Description
Generic
Ketorolac Tromethamine
Indications
Ketorolac Tromethamine is used to treat moderate to severe acute post-operative pain in the short term.
Pharmacology
The non-steroidal anti-inflammatory medication ketorolac tromethamine is a powerful painkiller (NSAIDs). It works by preventing prostaglandin formation by inhibiting the cyclooxygenase enzyme system.

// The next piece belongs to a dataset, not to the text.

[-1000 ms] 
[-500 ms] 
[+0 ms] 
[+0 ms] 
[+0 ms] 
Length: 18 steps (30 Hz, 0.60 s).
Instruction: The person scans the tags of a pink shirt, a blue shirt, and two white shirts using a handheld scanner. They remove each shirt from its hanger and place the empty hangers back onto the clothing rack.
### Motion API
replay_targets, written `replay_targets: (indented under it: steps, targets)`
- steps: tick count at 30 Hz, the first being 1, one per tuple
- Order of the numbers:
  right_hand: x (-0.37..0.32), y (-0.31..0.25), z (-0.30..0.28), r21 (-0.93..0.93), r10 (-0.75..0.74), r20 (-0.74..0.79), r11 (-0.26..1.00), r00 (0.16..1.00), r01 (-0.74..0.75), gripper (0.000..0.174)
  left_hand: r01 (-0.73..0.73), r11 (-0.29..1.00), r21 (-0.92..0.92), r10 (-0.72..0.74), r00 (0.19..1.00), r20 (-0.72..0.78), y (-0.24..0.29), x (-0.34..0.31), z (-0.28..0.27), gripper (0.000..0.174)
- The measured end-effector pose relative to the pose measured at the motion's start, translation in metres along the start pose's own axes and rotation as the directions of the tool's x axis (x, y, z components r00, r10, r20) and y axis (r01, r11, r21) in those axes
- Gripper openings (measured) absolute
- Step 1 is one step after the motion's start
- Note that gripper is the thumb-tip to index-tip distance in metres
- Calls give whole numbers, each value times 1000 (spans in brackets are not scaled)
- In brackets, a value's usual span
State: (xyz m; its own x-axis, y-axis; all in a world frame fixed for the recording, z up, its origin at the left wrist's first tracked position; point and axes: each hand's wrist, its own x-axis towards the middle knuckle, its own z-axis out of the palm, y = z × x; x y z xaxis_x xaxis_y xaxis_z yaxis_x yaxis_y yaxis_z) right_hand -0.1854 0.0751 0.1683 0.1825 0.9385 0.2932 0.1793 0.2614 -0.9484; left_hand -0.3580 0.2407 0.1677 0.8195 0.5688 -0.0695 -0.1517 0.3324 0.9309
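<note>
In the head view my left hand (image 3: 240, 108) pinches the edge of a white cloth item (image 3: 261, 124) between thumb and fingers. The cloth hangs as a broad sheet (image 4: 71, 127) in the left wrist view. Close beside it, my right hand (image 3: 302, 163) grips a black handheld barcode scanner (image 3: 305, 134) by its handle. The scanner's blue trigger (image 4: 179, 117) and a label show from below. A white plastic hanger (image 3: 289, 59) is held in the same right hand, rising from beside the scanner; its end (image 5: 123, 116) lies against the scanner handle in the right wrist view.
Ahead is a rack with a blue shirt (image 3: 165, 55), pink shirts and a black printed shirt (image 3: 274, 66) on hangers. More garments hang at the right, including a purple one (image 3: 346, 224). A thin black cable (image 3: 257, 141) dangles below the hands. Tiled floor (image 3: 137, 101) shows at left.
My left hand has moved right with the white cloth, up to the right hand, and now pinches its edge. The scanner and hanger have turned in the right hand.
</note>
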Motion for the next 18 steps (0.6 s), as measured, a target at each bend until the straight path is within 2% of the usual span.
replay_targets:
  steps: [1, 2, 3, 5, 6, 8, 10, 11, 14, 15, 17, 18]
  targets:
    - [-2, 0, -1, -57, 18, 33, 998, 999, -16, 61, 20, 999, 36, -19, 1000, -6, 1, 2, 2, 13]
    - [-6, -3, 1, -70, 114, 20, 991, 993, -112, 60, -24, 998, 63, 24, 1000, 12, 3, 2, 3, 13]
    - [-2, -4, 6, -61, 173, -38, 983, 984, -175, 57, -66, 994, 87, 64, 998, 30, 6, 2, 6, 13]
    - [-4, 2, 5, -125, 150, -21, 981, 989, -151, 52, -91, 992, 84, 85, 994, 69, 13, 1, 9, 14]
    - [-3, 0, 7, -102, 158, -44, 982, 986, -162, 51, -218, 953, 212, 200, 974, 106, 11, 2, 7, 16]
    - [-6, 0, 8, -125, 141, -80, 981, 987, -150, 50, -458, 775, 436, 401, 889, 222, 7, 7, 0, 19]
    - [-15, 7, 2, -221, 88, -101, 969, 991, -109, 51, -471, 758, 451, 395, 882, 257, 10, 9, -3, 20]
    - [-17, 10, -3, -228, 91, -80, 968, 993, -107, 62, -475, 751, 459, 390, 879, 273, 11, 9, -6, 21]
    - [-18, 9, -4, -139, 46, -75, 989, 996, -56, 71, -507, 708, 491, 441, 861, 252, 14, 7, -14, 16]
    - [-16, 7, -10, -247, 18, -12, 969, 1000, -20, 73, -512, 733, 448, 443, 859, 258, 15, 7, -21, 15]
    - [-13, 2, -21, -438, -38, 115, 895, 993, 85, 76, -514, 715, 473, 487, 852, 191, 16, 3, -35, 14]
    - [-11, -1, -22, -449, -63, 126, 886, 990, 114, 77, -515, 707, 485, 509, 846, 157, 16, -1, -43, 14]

At its analgesic dose, it has a minor anti-inflammatory action.
Dosage & Administration
Tablet-
Recommended dose is 10 mg every 4-6 hours. It should be used short-term only (up to 7 days) and are not recommended for chronic use. Doses exceeding 40 mg/day is not recommended.
Injection-
Ketorolac injection may be used as a single or multiple doses, on a regular or when necessary schedule for the management of moderately severe, acute pain that requires analgesia at the opioid level, usually in a postoperative setting. When administering Ketorolac injection, the IV bolus must be given over no less than 15 seconds. The IM administration should be given slowly and deeply into the muscle. The analgesic effect begins within 30 minutes with maximum effect in 1 to 2 hours after dosing IV or IM. Duration of analgesic effect is usually 4 to 6 hours.
Single-Dose Treatment-
IM Dosing (Adult):
- Patients <65 years of age: One dose of 60 mg.

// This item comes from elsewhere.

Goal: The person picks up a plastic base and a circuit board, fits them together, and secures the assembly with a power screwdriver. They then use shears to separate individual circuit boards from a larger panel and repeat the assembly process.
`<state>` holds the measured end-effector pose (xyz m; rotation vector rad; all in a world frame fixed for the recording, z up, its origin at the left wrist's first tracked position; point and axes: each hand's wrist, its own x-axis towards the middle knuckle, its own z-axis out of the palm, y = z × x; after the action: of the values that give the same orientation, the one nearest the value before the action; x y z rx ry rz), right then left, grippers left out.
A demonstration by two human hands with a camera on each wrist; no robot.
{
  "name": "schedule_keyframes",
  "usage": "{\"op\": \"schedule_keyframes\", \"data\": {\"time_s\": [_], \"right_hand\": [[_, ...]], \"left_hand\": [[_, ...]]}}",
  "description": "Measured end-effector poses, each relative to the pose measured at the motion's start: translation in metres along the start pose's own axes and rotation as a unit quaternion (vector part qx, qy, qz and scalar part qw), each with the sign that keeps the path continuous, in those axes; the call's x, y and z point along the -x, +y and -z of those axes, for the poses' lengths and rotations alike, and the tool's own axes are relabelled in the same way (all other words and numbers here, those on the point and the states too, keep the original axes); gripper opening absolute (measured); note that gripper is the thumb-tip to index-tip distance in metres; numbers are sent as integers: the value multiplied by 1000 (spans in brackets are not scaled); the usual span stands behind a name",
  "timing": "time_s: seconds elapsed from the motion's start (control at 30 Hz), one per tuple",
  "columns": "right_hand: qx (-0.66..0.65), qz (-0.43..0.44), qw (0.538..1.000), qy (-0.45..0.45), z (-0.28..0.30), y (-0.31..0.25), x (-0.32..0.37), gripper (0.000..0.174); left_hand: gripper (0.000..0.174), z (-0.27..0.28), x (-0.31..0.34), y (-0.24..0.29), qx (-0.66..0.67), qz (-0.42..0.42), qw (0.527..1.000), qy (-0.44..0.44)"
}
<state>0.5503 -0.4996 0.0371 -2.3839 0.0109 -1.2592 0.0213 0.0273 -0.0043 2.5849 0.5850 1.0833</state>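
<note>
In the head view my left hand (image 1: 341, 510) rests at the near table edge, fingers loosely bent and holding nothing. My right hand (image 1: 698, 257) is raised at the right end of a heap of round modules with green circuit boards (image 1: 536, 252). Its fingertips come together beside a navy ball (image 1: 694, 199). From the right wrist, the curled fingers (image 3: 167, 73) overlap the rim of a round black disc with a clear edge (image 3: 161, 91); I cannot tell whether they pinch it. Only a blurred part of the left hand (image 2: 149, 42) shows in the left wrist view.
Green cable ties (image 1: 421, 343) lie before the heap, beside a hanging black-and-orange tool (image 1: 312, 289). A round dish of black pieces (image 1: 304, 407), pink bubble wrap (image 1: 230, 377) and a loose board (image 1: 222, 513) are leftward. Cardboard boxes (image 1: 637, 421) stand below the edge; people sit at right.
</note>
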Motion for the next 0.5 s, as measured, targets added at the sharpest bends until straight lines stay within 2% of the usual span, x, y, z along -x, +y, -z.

- Patients >65 years of age, renally impaired and/or less than 50 kg of body weight: One dose of 30 mg.
IV Dosing (Adult):
- Patients <65 years of age: One dose of 30 mg.
- Patients >65 years of age, renally impaired and/or less than 50 kg of body weight: One dose of 15 mg.
IV or IM Dosing (2 to 16 years of age):
- IM Dosing: One dose of 1 mg/kg up to a maximum of 30 mg.
- IV Dosing: One dose of 0.5 mg/kg up to a maximum of 15 mg.
Multiple-Dose Treatment (IV or IM)-
Patients <65 years of age: The recommended dose is 30 mg Ketorolac injection every 6 hours. The maximum daily dose should not exceed 120 mg. Patients >65 years of age, renally impaired patients and patients less than 50 kg: The recommended dose is 15 mg Ketorolac injection every 6 hours. The maximum daily dose for these populations should not exceed 60 mg. For breakthrough pain, do not increase the dose or the frequency of KetorolacTromethamine.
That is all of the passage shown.